▶ **WORK ITEM**: Across the listing below, how many lines contain "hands"? Answer with the number and nothing else.

▶ **DATA LISTING**:
--- START ---
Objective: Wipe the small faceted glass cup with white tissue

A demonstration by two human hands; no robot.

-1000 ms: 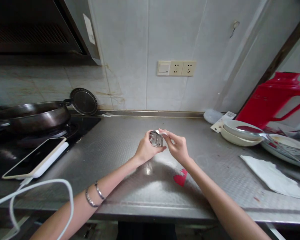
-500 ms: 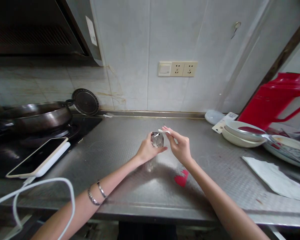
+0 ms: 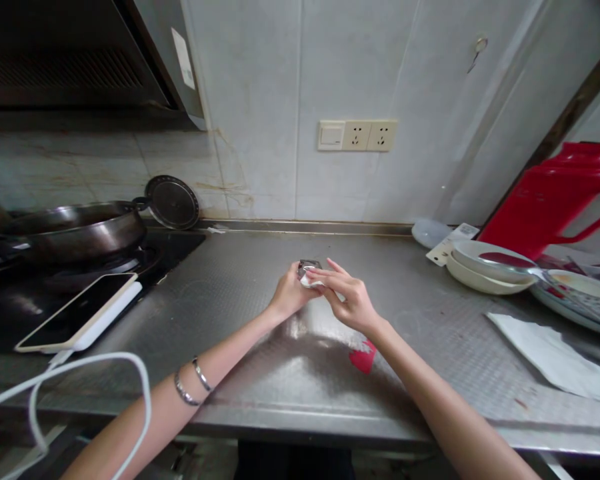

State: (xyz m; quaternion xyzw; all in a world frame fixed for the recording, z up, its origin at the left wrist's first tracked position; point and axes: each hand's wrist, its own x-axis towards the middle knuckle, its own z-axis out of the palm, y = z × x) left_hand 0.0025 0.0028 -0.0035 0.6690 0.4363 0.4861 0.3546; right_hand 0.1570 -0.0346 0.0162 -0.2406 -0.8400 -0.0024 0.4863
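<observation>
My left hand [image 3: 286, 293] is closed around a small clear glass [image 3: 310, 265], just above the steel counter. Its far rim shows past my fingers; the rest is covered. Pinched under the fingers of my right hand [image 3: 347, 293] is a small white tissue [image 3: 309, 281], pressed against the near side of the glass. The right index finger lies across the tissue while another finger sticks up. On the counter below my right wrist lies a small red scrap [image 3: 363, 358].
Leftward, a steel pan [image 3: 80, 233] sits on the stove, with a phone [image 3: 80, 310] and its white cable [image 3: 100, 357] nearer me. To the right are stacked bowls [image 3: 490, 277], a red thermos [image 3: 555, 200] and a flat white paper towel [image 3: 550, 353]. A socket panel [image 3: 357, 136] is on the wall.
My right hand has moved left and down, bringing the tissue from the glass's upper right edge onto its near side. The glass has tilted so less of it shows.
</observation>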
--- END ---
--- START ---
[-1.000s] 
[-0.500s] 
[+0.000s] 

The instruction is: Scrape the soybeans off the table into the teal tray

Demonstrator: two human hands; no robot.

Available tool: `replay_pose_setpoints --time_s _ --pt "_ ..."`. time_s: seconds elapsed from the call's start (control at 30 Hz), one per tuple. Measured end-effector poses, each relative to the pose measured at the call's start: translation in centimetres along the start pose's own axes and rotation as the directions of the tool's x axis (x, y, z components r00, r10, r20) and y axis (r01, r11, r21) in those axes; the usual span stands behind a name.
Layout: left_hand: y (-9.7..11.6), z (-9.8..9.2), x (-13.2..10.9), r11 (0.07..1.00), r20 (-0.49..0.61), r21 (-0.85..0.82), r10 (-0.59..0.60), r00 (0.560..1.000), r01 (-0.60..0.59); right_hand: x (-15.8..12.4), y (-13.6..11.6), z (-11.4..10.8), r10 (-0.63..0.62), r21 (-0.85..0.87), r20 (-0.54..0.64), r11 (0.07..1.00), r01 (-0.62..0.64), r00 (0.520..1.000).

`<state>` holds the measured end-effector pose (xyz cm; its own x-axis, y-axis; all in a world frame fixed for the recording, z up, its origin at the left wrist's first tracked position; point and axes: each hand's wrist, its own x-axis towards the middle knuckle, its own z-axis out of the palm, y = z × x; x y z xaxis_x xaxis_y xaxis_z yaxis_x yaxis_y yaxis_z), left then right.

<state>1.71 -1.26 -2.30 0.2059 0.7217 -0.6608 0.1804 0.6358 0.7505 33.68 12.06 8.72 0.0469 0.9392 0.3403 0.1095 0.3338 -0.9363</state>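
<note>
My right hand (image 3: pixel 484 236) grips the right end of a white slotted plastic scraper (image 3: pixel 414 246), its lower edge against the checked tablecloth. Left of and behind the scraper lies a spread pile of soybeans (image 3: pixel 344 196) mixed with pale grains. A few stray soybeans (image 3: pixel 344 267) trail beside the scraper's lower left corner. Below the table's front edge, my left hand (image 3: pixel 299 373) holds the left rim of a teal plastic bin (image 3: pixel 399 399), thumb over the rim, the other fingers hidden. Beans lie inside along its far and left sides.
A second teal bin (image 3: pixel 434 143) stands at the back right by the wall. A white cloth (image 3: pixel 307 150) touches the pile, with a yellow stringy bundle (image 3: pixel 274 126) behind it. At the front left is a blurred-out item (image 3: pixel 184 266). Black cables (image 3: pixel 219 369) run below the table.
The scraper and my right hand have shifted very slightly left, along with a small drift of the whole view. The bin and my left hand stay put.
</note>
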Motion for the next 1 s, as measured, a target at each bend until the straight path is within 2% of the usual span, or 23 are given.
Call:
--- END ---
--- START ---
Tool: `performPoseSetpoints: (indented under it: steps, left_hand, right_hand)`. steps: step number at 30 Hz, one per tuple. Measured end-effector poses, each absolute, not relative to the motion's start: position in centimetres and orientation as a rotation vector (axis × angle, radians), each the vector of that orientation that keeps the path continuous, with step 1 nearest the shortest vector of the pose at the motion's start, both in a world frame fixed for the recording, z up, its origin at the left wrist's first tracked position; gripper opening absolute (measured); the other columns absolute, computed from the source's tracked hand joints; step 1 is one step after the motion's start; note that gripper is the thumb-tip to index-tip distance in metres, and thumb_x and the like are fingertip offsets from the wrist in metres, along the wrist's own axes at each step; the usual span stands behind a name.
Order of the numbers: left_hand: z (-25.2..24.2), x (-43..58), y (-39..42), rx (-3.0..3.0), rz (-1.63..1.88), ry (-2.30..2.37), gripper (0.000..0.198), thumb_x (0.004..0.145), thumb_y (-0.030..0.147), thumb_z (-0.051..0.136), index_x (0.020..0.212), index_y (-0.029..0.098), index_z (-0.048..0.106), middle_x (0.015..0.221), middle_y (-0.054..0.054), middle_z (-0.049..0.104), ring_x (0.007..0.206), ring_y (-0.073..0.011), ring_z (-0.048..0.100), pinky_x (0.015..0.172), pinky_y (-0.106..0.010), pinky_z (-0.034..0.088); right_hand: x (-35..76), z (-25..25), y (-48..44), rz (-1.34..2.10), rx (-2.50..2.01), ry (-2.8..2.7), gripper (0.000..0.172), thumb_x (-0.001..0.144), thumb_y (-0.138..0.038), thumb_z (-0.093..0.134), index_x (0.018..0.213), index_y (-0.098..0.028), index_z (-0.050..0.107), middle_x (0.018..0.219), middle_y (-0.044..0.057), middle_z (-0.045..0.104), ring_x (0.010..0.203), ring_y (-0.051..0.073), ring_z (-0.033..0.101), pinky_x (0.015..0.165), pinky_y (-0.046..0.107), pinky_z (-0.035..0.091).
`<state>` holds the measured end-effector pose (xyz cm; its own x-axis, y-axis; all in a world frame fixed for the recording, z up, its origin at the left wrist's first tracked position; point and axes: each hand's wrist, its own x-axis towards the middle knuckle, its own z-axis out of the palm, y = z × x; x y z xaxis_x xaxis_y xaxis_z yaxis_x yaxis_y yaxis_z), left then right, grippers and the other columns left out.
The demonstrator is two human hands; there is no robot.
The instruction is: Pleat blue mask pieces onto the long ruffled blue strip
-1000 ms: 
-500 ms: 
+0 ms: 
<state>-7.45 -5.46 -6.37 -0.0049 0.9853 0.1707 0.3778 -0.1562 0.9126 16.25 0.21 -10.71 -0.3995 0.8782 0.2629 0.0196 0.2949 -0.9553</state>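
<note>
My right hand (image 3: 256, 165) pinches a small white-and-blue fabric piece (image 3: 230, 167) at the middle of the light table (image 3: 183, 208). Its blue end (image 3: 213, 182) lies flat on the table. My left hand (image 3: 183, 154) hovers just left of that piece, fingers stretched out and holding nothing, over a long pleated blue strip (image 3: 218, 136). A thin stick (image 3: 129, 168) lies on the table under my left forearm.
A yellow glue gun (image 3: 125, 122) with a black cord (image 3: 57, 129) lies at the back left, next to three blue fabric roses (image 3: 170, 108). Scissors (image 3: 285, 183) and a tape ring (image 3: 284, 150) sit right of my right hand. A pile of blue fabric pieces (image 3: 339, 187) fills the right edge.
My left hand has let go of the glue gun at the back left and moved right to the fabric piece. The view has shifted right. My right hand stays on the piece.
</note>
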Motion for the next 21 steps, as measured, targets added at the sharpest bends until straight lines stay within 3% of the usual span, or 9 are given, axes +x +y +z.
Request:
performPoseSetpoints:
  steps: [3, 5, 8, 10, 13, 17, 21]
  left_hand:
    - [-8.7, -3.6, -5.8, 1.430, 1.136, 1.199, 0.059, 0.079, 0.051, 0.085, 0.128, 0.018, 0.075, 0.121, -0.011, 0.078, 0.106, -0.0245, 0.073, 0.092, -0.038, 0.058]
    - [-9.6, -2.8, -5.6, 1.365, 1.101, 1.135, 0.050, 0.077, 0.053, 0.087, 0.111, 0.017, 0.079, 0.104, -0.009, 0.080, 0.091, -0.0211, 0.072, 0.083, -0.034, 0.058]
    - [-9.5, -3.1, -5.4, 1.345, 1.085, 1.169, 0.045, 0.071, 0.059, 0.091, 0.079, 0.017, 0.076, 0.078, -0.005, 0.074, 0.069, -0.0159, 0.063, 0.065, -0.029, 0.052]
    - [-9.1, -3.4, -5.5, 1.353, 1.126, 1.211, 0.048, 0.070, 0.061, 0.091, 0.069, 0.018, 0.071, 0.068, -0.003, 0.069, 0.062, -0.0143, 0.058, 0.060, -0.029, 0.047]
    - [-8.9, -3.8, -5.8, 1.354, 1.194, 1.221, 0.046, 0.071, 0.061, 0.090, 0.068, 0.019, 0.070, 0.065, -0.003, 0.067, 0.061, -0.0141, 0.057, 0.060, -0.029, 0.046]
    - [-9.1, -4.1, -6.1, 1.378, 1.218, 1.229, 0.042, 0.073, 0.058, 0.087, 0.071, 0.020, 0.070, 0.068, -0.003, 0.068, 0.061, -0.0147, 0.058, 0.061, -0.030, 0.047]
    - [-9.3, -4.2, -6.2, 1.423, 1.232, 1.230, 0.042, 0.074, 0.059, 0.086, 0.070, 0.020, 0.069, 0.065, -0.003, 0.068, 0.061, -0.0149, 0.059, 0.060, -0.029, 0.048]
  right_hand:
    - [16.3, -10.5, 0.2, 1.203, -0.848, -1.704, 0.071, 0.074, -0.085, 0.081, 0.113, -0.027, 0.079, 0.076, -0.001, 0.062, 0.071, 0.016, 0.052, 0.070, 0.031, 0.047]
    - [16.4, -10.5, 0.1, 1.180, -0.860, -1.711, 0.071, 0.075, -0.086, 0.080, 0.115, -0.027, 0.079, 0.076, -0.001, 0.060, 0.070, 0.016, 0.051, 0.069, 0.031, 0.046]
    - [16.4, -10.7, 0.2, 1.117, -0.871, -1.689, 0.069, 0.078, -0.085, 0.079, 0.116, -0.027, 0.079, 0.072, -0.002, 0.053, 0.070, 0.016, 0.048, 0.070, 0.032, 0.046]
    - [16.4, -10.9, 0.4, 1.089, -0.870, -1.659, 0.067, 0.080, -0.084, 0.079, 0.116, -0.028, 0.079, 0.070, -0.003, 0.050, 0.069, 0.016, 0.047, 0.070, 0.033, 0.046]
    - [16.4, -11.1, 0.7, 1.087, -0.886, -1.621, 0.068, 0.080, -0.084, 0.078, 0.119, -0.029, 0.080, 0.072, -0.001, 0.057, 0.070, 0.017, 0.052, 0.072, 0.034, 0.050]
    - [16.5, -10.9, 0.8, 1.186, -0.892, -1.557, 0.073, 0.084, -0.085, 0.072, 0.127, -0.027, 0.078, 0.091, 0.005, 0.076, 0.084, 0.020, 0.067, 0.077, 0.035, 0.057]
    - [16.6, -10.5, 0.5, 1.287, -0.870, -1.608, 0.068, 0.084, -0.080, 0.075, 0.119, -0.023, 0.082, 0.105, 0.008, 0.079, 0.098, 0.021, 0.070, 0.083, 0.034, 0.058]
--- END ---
▶ **EXERCISE OUTPUT**: 3